Science isn’t scary!

Children are scientists from the moment they are born, using their senses to observe and gain knowledge about the world around them. – RIELDS

Many adults feel that they aren’t “good at” science or that it is “too hard.”  Not true!  Children are naturally curious about the world.  Anyone who has spent time with a young child has heard the question “Why? Why? Why?” Help foster that curiosity by turning them into scientists.

Science isn't scary!

Let children experiment and find out “what happens if…?”

Give them room to explore and find the answers.  Ask silly questions and do an investigation to find out what will happen next. Take notes and organize the data (this also teaches literacy and math skills!).

Science isn't scary!

 

 

Dr. Day Care North Providence students recently did experiments about ice.  They used different materials to have a race to melt the ice. This was a great hand-on, visual way to find out what happens.

 

Here is what they found:

“The cup of warm water melted the ice first – even though it was the biggest piece of ice!  We learned that hands were the next fastest, followed by the paper towel, and blowing/breathing. We talked about how all the items that had some warmth to pass onto the ice helped to melt it the fastest. All of our classmates that had objects that didn’t pass along any heat had a tough time getting their ice to melt, it was a much slower process. The class all took turns being able to melt ice with both kinds of materials so that they could see first-hand the different rates of melting!”
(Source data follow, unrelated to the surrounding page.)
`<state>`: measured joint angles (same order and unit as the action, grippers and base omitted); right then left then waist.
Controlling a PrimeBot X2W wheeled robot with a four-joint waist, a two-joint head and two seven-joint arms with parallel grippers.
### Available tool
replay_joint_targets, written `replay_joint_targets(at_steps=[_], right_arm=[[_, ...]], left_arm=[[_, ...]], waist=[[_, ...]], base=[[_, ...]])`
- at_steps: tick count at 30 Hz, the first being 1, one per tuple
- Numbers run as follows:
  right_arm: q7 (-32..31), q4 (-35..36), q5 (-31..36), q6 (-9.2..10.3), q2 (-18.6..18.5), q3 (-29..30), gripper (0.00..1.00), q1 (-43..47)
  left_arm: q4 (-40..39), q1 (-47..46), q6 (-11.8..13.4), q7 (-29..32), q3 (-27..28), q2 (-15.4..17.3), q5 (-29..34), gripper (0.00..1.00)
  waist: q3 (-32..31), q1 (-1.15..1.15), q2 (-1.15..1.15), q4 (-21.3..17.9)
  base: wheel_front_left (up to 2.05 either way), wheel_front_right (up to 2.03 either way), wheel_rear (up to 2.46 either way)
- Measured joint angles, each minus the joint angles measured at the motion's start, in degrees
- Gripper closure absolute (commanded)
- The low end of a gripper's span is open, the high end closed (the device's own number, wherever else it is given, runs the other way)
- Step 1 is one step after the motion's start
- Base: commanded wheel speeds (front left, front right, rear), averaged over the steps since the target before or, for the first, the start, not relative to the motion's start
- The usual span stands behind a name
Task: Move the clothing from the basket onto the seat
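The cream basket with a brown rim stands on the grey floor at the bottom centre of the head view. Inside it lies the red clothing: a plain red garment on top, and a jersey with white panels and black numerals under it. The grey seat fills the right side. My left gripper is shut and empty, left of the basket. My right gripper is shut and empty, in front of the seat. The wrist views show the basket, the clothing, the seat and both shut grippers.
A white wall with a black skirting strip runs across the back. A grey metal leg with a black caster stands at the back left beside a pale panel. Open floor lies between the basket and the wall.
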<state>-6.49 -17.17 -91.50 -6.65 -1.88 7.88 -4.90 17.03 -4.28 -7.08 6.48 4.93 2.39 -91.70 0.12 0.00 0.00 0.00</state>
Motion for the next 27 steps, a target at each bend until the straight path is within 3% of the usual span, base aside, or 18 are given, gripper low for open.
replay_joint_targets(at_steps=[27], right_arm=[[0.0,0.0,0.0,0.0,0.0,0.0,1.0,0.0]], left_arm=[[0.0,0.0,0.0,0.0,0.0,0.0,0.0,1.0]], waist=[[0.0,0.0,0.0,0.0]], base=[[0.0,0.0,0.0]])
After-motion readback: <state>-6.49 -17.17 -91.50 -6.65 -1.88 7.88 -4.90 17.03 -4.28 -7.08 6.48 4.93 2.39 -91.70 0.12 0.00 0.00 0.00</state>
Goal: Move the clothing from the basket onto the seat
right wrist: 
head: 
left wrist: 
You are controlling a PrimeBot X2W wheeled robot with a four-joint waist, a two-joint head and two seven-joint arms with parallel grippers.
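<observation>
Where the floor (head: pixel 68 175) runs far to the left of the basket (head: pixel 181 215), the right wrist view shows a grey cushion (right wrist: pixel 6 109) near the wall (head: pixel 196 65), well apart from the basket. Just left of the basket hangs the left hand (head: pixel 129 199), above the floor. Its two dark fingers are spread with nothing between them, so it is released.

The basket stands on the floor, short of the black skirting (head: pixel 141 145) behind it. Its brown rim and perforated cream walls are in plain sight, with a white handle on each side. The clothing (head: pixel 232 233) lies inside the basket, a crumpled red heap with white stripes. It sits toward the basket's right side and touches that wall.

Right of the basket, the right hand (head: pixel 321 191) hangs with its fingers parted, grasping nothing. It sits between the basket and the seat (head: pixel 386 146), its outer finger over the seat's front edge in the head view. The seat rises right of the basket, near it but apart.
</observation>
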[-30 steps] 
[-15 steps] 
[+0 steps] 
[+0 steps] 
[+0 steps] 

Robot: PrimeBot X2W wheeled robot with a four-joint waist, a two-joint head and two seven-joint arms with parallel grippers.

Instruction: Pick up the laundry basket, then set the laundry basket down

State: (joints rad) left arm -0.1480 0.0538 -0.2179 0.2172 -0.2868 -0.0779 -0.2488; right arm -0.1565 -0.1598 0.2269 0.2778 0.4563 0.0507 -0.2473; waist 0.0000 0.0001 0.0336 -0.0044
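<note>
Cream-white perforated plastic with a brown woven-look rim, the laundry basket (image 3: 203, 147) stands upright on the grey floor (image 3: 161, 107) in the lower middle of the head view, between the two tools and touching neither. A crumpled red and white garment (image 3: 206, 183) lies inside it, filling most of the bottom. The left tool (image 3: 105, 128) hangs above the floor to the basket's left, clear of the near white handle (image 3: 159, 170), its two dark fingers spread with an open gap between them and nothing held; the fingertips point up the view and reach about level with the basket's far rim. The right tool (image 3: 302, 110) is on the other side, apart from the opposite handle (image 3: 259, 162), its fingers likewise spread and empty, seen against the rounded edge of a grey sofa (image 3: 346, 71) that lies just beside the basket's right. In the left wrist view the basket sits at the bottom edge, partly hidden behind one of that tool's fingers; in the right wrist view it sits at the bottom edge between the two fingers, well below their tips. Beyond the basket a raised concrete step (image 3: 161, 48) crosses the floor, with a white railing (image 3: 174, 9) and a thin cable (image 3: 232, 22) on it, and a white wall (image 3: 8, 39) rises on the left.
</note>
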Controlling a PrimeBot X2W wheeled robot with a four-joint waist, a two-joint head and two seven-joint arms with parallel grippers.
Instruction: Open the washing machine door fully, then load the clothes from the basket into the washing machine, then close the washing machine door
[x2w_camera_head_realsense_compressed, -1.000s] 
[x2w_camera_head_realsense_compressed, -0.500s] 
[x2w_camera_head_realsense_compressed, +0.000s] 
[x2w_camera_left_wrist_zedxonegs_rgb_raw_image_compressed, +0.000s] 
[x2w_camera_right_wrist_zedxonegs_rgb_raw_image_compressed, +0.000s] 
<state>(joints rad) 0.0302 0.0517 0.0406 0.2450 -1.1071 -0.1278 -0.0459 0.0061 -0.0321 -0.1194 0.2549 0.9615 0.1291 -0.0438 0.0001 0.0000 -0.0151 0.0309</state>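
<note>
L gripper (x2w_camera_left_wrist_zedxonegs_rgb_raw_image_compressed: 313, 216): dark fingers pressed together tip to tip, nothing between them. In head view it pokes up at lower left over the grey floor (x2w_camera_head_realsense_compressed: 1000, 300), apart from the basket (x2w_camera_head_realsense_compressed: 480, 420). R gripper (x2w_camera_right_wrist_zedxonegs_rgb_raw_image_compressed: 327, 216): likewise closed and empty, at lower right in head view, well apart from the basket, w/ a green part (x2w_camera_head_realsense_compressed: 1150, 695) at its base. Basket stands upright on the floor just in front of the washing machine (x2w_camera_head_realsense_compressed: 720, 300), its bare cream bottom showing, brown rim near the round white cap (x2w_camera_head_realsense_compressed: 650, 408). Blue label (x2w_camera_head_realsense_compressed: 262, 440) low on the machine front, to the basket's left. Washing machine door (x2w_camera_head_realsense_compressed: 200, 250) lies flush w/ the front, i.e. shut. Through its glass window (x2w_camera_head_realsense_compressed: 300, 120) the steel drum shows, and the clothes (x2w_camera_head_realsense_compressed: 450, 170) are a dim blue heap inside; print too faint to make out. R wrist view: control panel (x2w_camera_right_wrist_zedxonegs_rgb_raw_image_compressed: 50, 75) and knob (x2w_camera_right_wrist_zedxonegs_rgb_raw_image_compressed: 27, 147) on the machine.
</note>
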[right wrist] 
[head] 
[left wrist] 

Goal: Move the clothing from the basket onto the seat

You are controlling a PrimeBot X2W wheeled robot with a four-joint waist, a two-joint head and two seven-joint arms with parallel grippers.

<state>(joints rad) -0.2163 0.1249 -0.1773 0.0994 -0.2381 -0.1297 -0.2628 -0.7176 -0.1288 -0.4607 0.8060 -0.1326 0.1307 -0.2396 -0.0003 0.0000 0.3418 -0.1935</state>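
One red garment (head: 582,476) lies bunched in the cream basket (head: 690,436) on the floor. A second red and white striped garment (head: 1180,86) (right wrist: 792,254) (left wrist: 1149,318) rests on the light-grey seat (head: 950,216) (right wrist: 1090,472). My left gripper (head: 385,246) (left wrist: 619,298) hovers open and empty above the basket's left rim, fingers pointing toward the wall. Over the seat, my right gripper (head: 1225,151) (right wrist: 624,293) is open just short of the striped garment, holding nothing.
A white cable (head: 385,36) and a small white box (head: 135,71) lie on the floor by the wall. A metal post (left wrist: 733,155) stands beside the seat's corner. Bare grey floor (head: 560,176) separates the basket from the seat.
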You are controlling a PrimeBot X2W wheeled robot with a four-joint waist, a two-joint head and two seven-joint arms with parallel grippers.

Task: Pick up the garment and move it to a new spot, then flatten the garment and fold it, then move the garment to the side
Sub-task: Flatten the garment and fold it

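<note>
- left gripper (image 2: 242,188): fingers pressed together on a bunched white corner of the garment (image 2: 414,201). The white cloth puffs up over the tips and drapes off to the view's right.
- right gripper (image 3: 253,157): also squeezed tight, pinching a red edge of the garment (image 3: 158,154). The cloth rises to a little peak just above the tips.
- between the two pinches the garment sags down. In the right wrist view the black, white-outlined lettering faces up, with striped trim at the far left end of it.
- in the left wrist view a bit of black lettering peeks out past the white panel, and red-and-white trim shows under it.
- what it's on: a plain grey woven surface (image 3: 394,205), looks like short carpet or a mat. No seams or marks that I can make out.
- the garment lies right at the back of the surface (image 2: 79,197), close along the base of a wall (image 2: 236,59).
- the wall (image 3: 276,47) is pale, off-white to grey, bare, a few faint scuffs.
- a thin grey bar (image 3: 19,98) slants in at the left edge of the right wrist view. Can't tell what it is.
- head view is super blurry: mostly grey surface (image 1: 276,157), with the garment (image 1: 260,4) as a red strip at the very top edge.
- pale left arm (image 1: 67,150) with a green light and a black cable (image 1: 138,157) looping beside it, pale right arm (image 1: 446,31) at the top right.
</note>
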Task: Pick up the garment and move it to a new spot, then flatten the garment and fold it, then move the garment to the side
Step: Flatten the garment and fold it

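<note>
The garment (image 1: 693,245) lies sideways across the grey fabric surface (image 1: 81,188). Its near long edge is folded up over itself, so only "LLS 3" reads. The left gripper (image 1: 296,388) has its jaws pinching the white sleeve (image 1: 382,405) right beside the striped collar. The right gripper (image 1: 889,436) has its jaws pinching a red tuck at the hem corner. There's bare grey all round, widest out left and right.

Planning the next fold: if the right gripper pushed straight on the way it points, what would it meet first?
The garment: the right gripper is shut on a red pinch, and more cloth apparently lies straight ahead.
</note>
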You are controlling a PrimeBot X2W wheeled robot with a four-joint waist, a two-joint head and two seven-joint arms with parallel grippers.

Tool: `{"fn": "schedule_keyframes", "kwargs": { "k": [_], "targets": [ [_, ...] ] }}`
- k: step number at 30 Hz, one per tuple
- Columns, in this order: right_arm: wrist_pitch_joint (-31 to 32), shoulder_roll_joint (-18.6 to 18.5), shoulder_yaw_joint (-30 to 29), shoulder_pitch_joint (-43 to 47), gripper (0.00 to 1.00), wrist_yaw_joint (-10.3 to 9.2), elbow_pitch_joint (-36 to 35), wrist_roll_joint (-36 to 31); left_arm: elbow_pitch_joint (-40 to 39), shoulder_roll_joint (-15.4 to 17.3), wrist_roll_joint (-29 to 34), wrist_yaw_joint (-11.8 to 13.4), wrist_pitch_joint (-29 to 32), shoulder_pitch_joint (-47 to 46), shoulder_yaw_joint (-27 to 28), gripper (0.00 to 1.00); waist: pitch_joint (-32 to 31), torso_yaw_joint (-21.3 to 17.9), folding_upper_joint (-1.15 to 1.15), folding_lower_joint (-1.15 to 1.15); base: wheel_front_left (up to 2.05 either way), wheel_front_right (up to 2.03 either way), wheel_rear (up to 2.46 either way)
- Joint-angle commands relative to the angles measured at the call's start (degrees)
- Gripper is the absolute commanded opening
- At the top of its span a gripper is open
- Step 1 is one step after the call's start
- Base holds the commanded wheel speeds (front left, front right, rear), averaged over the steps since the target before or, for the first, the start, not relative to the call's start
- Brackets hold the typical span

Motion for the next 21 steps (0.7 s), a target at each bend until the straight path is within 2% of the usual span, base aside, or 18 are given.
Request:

There are so many different things you can teach with “icy science.” Here are some of the RI early learning standards that children should know or be able to do in science that they are learning with this experiment:

  • Provide simple descriptions of objects based on observations
  • Ask questions about the world around them
  • Make simple predictions and plans to carry out investigations
  • Use a variety of tools to gather information and observe processes and relationships
  • Observe and identify natural materials
  • Compare and contrast properties of physical objects
  • Investigate the properties of natural elements and provide simple descriptions

And so much more!

 

We love this video by astrophysicist Neil DeGrasse Tyson on how to keep kids interested in science.  Don’t ask how to get kids interested- “they’re already interested in science!”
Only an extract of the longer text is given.